Tout comme la plupart des accidents de la route sont dus au non-respect des règles, il en va de même pour la thérapie par le froid. Nous pouvons créer nos propres risques en utilisant l’outil de manière incorrecte – en restant dans l’eau plus longtemps que nécessaire, ou en sautant dans l’eau alors que nous devrions y aller doucement.
La respiration est-elle importante ?
Les nageurs d’hiver classiques vous diraient que non (rires). Ils ne travaillent pas du tout sur la respiration, contrairement à la thérapie par le froid. C’est l’un des processus les plus importants et les plus consciemment contrôlables de notre corps. Elle peut rendre l’ensemble du processus plus confortable et plus efficace.
L’endurcissement est surtout associé à la saison hivernale, est-il approprié tout au long de l’année ?
Oui, vous pouvez mettre de la glace dans votre seau ou votre baignoire tout au long de l’année.

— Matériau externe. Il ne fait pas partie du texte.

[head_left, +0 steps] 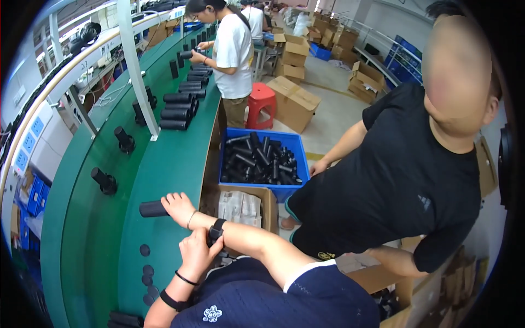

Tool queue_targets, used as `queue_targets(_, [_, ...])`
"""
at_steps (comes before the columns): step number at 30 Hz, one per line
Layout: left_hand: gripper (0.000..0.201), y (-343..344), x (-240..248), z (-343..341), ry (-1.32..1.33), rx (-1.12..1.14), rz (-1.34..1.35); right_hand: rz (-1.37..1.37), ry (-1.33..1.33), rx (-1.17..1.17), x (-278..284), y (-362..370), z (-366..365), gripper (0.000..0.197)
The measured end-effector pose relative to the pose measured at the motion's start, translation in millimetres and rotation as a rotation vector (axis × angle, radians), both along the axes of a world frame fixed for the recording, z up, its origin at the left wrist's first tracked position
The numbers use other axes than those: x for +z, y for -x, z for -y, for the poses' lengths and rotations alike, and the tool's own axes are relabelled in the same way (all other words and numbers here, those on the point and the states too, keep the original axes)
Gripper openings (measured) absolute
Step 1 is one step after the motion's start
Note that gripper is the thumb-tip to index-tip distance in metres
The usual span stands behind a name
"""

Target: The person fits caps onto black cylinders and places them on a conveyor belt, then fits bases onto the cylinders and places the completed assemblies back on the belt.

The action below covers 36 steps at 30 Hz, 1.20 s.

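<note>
My right hand [179, 209] lies over one end of a black cylinder [152, 209] on the green bench, its fingers spread apart. On my right wrist sits a black strapped device [216, 232], with a thin bracelet nearer the hand. My left hand [199, 250] is closed at that device, thumb and fingers pinching it and its strap. Several flat black discs [145, 250] lie on the bench to the left of my left hand. More black cylinders [126, 319] are at the bench's near end, partly cut off.
Black flanged parts [104, 181] stand along the green belt [82, 229]. Farther up the bench [158, 169] lie rows of black tubes [178, 109], where a co-worker [232, 49] handles one. A blue crate [262, 133] of black parts and a carton [270, 210] adjoin the bench. Another person [383, 164] stands close right.
</note>
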State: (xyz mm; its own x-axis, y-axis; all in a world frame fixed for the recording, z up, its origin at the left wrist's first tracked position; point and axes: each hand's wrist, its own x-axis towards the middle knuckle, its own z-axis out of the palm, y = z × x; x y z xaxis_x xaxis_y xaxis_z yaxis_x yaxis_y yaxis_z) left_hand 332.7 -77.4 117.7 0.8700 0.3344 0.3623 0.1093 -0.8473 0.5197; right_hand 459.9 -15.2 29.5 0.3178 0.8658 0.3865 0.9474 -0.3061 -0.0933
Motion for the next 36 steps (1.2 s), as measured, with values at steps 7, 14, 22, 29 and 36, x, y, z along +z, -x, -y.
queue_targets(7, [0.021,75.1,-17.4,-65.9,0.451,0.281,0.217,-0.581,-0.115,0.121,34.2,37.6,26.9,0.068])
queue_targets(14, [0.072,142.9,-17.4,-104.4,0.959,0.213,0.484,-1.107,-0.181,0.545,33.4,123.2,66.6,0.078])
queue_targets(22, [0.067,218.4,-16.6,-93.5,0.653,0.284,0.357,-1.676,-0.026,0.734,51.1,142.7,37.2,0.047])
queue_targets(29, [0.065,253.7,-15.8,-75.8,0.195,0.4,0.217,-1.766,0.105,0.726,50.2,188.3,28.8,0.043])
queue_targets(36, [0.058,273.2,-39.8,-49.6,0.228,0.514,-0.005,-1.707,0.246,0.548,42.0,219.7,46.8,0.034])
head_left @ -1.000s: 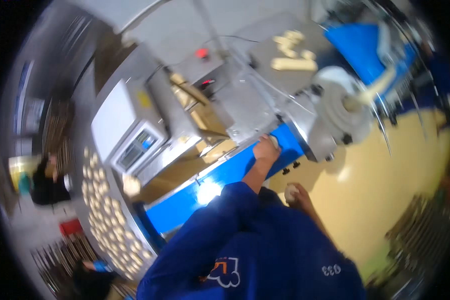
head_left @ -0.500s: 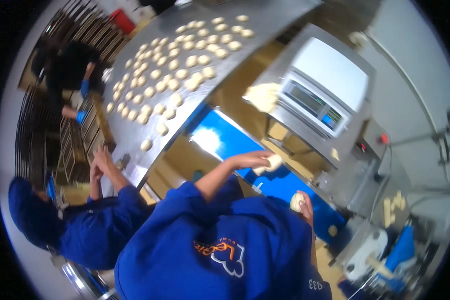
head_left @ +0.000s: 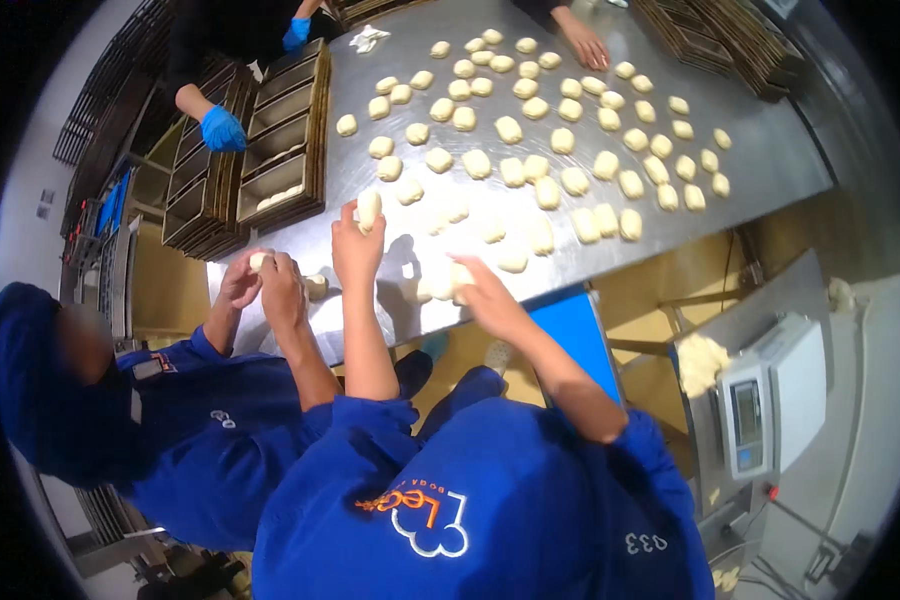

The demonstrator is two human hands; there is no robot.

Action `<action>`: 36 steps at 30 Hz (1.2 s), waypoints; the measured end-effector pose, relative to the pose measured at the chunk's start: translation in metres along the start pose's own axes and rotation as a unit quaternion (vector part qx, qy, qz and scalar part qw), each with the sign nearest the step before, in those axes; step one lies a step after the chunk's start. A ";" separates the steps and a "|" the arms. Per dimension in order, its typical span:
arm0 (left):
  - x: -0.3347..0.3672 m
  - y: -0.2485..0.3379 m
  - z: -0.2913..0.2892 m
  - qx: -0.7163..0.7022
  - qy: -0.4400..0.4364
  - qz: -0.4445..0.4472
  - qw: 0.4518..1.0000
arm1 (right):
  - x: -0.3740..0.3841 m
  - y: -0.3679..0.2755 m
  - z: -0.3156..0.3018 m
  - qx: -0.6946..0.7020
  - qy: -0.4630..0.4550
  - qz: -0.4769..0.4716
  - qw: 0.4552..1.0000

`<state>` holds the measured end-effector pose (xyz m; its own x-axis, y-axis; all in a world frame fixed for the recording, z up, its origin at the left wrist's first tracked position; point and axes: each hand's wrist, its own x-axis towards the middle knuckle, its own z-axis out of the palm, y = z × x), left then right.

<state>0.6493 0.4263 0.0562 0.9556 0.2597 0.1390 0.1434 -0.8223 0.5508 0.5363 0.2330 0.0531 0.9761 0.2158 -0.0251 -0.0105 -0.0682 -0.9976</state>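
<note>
Left hand point(head_left: 358, 252) and right hand point(head_left: 490, 298) have moved off the blue belt point(head_left: 576, 338) and over the steel surface point(head_left: 770, 165) since the earlier frame; the view has swung too, scale now off to the right.

Left to right. Co-worker in blue point(head_left: 120, 420) toward 8–9 o'clock, both bare hands point(head_left: 286, 290) up around a small pale lump, at 8 o'clock from the person's left hand. Blue-gloved hand point(head_left: 224, 130) of another worker at 10–11 o'clock, at the loaf tins point(head_left: 320, 125); contact unclear. Tins sit on the surface, some pale dough inside one.

Left hand is raised over the near edge, fingers curled around one dough piece point(head_left: 369, 208), which pokes up at 12–1 o'clock from the fist. Right hand reaches in toward 10–11 o'clock, fingers partly bent against a second dough piece point(head_left: 456, 281) near the edge; glare there, can't tell if gripped or only touched.

Loose dough pieces point(head_left: 508, 129) spread over the surface from 11 round to 2 o'clock of the right hand, mostly apart, a few touching. Bare hand point(head_left: 585, 45) of one more worker beside them at 1 o'clock. Blue belt at 4 o'clock from the right hand. Further right, between 3 and 4 o'clock, a dough slab point(head_left: 701, 364) next to the white scale point(head_left: 798, 395).
</note>
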 end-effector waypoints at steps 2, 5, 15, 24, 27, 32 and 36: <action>0.030 -0.028 0.022 0.081 -0.140 -0.070 0.984 | 0.046 0.030 0.018 -0.254 -0.040 0.038 0.966; 0.058 -0.085 0.036 0.145 -0.288 -0.144 0.936 | 0.078 0.041 0.025 -0.362 -0.049 0.056 0.929; 0.114 -0.061 0.035 -0.119 -0.111 -0.048 0.985 | 0.208 -0.001 -0.104 -0.183 0.119 0.069 0.973; 0.063 0.005 0.073 -0.102 0.033 0.159 0.981 | 0.136 0.058 -0.111 -0.225 0.239 -0.015 0.945; 0.021 0.040 0.082 -0.168 0.010 0.205 0.964 | 0.003 0.085 -0.093 -0.220 0.264 -0.026 0.939; -0.041 0.092 0.108 -0.182 -0.017 0.382 0.906 | -0.229 0.119 -0.041 -0.162 0.324 0.122 0.924; -0.106 0.162 0.105 -0.300 -0.068 0.523 0.795 | -0.390 0.114 -0.007 -0.230 0.437 0.386 0.779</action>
<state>0.5989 0.2120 0.0442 0.4957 -0.4982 0.7113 -0.8575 -0.1508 0.4919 0.1559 0.1346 -0.0503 0.4942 -0.7946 -0.3527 -0.7854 -0.2341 -0.5730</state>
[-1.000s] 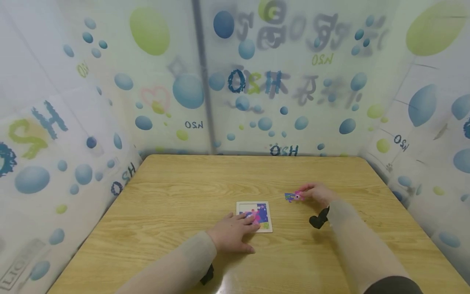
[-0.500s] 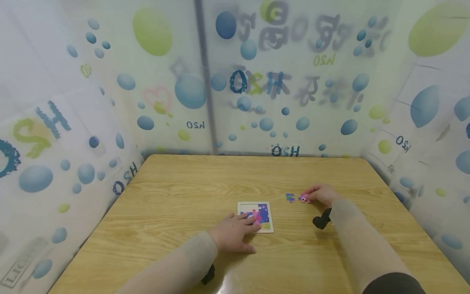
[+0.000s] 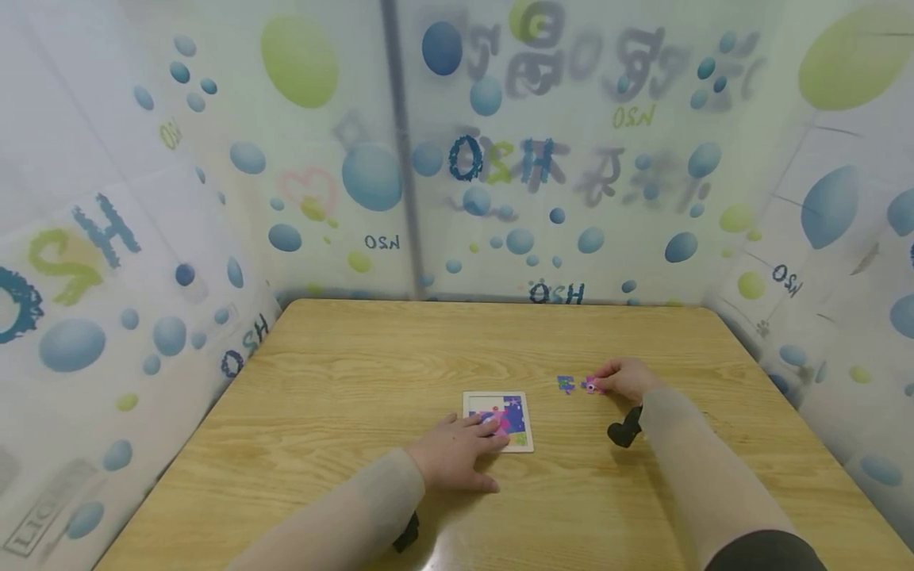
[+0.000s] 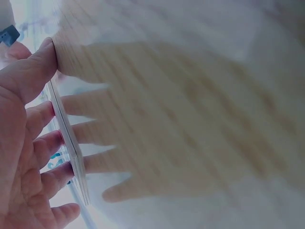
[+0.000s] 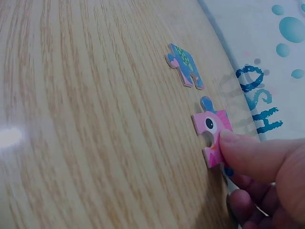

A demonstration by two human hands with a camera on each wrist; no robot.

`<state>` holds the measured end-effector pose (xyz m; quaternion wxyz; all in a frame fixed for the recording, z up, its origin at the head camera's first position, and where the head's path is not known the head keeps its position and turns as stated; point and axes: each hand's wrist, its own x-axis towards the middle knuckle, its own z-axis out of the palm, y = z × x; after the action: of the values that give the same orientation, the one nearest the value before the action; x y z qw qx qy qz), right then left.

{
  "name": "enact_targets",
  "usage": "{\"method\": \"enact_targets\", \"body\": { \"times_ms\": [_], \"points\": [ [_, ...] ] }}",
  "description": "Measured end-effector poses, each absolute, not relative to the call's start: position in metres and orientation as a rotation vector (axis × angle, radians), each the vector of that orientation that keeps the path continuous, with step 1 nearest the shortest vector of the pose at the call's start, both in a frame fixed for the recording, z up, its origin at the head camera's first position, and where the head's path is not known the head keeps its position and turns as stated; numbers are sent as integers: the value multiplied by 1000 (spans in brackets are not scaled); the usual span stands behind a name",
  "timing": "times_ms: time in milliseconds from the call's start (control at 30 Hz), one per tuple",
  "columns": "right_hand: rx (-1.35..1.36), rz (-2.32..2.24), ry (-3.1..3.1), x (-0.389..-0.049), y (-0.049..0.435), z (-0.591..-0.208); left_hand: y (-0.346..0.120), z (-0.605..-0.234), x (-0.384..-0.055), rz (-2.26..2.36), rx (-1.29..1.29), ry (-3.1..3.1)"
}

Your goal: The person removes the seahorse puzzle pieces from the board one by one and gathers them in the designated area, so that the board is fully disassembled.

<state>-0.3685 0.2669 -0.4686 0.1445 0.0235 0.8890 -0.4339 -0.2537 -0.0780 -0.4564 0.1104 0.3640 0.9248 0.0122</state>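
Note:
My right hand [image 3: 628,381] pinches a pink jigsaw puzzle piece [image 5: 209,121] printed with a round eye, thumb on its face. The right wrist view shows its near edge raised, with other fingers curled beneath the thumb. A second jigsaw piece [image 5: 188,67], blue with green and a little pink, lies flat on the table just beyond it, a small gap between them. My left hand [image 3: 457,454] rests with spread fingers over a white-framed puzzle board [image 3: 529,436]. Pink and blue pieces fill part of this board; its upper left area shows white. Fingers hide its lower left.
Both hands are over a wood-grain table [image 3: 343,357]. Pale curtains [image 3: 500,262] with blue and green dots enclose its back and sides. Black wrist-camera mounts [image 3: 624,428] hang under both wrists, close to the tabletop.
The pink puzzle piece has moved right in my right hand, away from the blue one it lay against a second ago. My left hand stays on the board.

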Motion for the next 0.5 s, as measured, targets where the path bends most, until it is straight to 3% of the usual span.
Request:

Vous êtes donc le Wim Hof tchèque ?
A première vue, nos méthodes se ressemblent beaucoup, mais en réalité elles sont diamétralement opposées. J’insiste sur la progression, il est très dur. Il m’a inspiré personnellement, mais je me suis éloigné de lui. J’ai suivi son cours d’instructeur en 2018, je comprends donc très bien sa méthode. Il était à Colors of Ostrava récemment et y a dit des choses sur lesquelles je n’ai pas entendu un seul commentaire positif. Le froid n’est pas une panacée comme il le présente. Aucune chose ne fonctionne toute seule, il y a toujours plus de variables.
Et j’ai encore une question : pourquoi allez-vous à Snezka en hiver uniquement en short ?
Je fais une expérience de développement pour les gens. J’essaie de montrer que l’on peut faire quelque chose que l’on ne pensait pas possible auparavant. Je pense que c’est une expérience plus profonde que, par exemple, marcher sur des charbons ardents – c’est très amusant, si on ne se brûle pas les pieds, mais qu’est-ce qu’il y a d’autre ? Le sentiment de pouvoir dépasser une certaine limite psychologique vous donnera également l’impression que la Sněžka est bénéfique pour votre santé. Comme l’a dit Henry Ford, « que vous pensiez pouvoir ou ne pas pouvoir faire quelque chose, vous avez raison dans les deux cas ». C’est à vous de décider.